More than 30 years after the first case of endovascular stroke treatment (EST) was reported, five prospective studies have established EST as the preferred treatment option for acute ischemic stroke (AIS) due to large vessel occlusion (LVO) in the anterior circulation (1-6). While intra-arterial thrombolysis and mechanical thrombus fragmentation have been the sole interventional treatment options for a long time, the advent of endovascular thrombectomy devices in the early years of the new millennium was a milestone in EST (7,8). After the introduction of various devices such as the MERCI^® device (Concentric, Mountain View, USA), the Phenox clot retriever (Phenox, Bochum, Germany), or the Penumbra^® system (Penumbra, Alameda, USA), stent-retrievers such as the Solitaire^TM device (ev3, Irvine, USA) emerged as the most effective thrombectomy devices (7-10). While complete recanalization was also possible with the first endovascular thrombectomy devices, recanalization could be very time-consuming and was not always associated with favorable clinical outcome (11). Modern stent-retrievers, however, allow for rapid, effective, and safe revascularization of the occluded vessels, which in turn is associated with favorable clinical outcome (2-6). This is why the use of modern stent-retrievers is one of the keys to successful stroke treatment. Purpose of this study was to evaluate whether the introduction of modern stent-retrievers as first-line the treatment device resulted in faster procedural times and whether a significantly lower number of interventional techniques per case were needed.

Methods

Patients

Our study is based on a retrospective analysis of two EST cohorts that have been exclusively treated by the same interventionalist in two different hospitals. The first cohort consisted of 36 consecutive patients, who received EST in a maximum care hospital (HELIOS, Schwerin, Germany) between April 2008 and January 2010. The second cohort consisted of 50 consecutive patients who received EST in a university hospital (RWTH Aachen University, Aachen, Germany) between March 2011 and September 2014. While the first cohort was analyzed retrospectively, the analysis of the second cohort is based on a prospective stroke registry.

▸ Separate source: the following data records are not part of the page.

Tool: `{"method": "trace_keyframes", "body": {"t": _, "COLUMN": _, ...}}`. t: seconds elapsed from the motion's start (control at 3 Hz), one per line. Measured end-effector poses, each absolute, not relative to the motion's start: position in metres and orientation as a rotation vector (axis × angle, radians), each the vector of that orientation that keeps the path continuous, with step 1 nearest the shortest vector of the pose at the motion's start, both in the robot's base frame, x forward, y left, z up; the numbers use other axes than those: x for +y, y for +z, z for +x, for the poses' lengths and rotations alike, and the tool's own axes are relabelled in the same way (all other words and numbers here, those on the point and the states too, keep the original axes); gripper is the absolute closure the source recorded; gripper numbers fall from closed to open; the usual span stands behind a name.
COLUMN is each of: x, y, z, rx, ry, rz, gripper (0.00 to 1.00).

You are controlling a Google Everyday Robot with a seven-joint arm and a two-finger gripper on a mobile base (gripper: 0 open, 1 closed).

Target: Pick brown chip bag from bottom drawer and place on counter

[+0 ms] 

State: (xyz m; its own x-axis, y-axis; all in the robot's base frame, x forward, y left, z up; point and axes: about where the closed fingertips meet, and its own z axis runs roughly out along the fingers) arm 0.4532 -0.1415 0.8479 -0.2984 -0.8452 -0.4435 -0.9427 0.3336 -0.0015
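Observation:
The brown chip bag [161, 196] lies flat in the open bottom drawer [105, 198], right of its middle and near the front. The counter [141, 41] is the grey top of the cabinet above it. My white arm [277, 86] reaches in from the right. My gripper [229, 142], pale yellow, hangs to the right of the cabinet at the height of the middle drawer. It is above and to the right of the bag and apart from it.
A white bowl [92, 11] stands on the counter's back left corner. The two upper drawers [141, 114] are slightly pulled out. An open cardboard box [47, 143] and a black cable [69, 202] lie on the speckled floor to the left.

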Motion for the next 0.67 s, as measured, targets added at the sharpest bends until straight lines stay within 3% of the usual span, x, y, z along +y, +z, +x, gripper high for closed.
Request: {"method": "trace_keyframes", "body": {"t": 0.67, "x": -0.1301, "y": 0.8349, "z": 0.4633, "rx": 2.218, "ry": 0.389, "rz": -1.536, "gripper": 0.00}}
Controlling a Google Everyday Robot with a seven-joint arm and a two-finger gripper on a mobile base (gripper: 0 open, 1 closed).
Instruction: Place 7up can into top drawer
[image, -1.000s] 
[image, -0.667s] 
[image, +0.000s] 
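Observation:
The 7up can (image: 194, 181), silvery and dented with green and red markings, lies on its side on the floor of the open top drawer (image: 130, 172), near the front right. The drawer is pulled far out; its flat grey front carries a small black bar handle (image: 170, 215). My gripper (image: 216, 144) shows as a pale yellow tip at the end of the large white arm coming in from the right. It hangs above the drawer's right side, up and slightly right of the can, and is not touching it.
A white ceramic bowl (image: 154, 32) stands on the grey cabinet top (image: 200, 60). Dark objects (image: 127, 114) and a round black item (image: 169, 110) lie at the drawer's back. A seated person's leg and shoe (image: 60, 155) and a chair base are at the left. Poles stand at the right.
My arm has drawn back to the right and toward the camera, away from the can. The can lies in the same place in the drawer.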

The following criteria were used to select patients eligible for endovascular treatment: (I) treatment was possible within 6 hours of symptom onset; (II) there was LVO in CT angiography; (III) perfusion CT showed a mismatch between cerebral blood flow and cerebral blood volume, indicating salvageable “penumbra” brain tissue of at least 20% of the infarcted area. In some cases, patients with more than 6 hours of symptom onset were considered also, if all of the following criteria were met: (I) neurological symptoms were severe; (II) the area of irreversibly damaged brain was small; (III) the area showing a mismatch as described above was large. Patients in both cohorts were included in this study regardless of occlusion site and specific interventional treatment modality. Twenty patients in the first cohort and fifty-seven patients in the second cohort fulfilled these inclusion criteria. Only patients, for whom the clinical endpoint (modified Rankin scale, mRS, after 90 days) was available, were included in this study. This is why seven patients in the second cohort, who were lost during follow up, were excluded from this analysis.

Procedures

In order to rule out that interindividual differences of experience and technical preference of various interventionalists affect our results, we analyzed all procedures that were performed by one interventionalist (MW), who already had more than 6 years’ experience with EST before the first treatment included in this analysis. Choice of the initial recanalization method was at the discretion of the interventionalist. If complete reperfusion could not be achieved with the initial method, further techniques could be applied (“escalation”). Escalation was undertaken at the discretion of the interventionalist if an improvement of the recanalization result could be expected and additional risks were judged as being tolerable. All interventions were performed under general anesthesia.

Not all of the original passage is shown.